# Facebook is Down - Productivity is Up



## Marlin Guy (Apr 8, 2009)

http://www.zdnet.com/blog/btl/faceb...ages-office-managers-everywhere-rejoice/39583


----------



## James Long (Apr 17, 2003)

Marlin Guy said:


> http://www.zdnet.com/blog/btl/faceb...ages-office-managers-everywhere-rejoice/39583


"Nothing will bring an uptick to office productivity faster than a Facebook outage.

The site appears to be experiencing problems and Facebook addicts around the globe are doing exactly what you'd expect them to do: they're tweeting about it."​
Of course, I often find a broken site more time consuming than one that works ... I keep checking to see if it is back yet instead of getting what I wanted to do done and moving on ... but I'm not a Facebook addict.

Hopefully the extra volume doesn't take down Twitter. Then the cubical dwellers would have to move to YouTube ...


----------



## Greg Alsobrook (Apr 2, 2007)

Sounds like they had quite a mess on their hands...

Link: http://www.facebook.com/home.php?#!/note.php?note_id=431441338919&id=9445547199&ref=mf


----------



## kiknwing (Jun 24, 2009)

Qwest might be to blame 

Link - news.cnet.com/8301-30684_3-20017463-265.html?tag=topTechContentWrap;editorPicks


----------



## James Long (Apr 17, 2003)

kiknwing said:


> Qwest might be to blame
> 
> Link - http://news.cnet.com/8301-30684_3-20017463-265.html?tag=topTechContentWrap;editorPicks


It sounds more like a coincidence than a link. Facebook is blaming their error correcting routine and inability for their database to keep up with requests. The additional traffic of database requests repeated due to errors certainly didn't help Quest (if they ran over the network) ... no one needs more traffic when a route is down ... but the problems did not cause each other.


----------



## Nick (Apr 23, 2002)

Is this a precursor to the world coming to an end? I didn't even notice.
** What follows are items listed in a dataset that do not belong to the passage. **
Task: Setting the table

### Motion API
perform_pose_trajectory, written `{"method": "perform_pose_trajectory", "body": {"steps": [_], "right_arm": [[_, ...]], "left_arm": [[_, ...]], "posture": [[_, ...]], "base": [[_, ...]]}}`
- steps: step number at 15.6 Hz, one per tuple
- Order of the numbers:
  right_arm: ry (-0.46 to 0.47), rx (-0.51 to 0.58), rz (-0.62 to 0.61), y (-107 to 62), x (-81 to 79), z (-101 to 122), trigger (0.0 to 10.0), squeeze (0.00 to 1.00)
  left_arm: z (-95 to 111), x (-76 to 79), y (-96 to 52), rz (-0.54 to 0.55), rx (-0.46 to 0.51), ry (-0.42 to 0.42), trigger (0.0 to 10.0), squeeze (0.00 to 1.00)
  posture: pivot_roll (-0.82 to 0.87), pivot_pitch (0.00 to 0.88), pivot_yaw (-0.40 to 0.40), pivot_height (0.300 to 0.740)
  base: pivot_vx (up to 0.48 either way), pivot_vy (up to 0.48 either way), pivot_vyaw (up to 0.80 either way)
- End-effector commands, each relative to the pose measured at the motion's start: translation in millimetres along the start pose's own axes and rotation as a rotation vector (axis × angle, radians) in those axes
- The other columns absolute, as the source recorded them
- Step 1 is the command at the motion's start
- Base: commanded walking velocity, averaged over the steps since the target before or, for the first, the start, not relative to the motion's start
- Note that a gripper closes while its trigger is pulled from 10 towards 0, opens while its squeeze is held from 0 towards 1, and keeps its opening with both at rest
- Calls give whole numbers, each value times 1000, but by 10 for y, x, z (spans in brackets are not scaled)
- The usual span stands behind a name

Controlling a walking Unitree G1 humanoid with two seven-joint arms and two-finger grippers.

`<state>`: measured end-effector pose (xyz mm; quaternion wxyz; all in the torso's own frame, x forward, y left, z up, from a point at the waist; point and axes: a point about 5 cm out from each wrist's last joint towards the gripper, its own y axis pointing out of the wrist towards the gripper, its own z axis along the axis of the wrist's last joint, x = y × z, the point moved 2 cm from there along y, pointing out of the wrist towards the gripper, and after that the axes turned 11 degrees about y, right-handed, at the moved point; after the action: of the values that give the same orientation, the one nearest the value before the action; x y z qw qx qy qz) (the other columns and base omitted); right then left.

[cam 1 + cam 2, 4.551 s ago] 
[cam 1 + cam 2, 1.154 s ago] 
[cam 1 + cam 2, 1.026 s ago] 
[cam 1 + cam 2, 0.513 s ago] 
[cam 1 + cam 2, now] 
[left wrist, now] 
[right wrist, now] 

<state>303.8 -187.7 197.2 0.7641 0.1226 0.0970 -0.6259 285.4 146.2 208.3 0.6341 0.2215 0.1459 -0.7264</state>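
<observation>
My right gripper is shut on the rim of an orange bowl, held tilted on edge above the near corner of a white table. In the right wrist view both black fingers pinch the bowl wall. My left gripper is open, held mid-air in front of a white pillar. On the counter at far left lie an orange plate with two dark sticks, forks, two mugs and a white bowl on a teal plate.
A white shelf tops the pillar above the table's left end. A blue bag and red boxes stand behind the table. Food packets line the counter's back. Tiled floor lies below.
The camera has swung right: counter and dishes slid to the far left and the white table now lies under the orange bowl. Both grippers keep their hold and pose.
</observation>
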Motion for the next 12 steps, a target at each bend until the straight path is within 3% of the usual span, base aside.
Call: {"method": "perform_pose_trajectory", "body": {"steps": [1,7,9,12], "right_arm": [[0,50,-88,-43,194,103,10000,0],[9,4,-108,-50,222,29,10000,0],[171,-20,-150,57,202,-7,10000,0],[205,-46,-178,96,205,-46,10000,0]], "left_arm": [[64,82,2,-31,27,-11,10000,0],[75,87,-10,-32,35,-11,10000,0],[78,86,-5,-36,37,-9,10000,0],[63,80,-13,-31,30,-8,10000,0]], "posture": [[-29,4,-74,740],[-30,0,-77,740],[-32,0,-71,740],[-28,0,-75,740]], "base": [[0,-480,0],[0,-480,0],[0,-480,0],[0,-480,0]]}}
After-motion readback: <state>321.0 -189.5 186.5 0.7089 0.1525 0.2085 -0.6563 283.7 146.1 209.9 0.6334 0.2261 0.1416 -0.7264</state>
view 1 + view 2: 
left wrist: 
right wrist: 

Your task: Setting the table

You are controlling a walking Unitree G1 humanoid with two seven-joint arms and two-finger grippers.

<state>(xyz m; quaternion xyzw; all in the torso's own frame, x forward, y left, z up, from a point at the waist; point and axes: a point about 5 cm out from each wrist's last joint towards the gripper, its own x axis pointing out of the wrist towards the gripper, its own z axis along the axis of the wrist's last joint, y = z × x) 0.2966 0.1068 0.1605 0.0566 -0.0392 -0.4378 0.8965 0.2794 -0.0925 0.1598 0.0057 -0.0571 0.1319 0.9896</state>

The comments were interesting, especially this one:


> *Diana Arthur-Leetch* Thanks for keeping us updated but I am a bit ticked off because in Cafe World where I was running with the clock on getting my Sunday Brunch a 3 star rating and I only got a 2 star rating for my boyfriend as he works and I help him on his computer.


My Scrabble board hardly ever goes down.


----------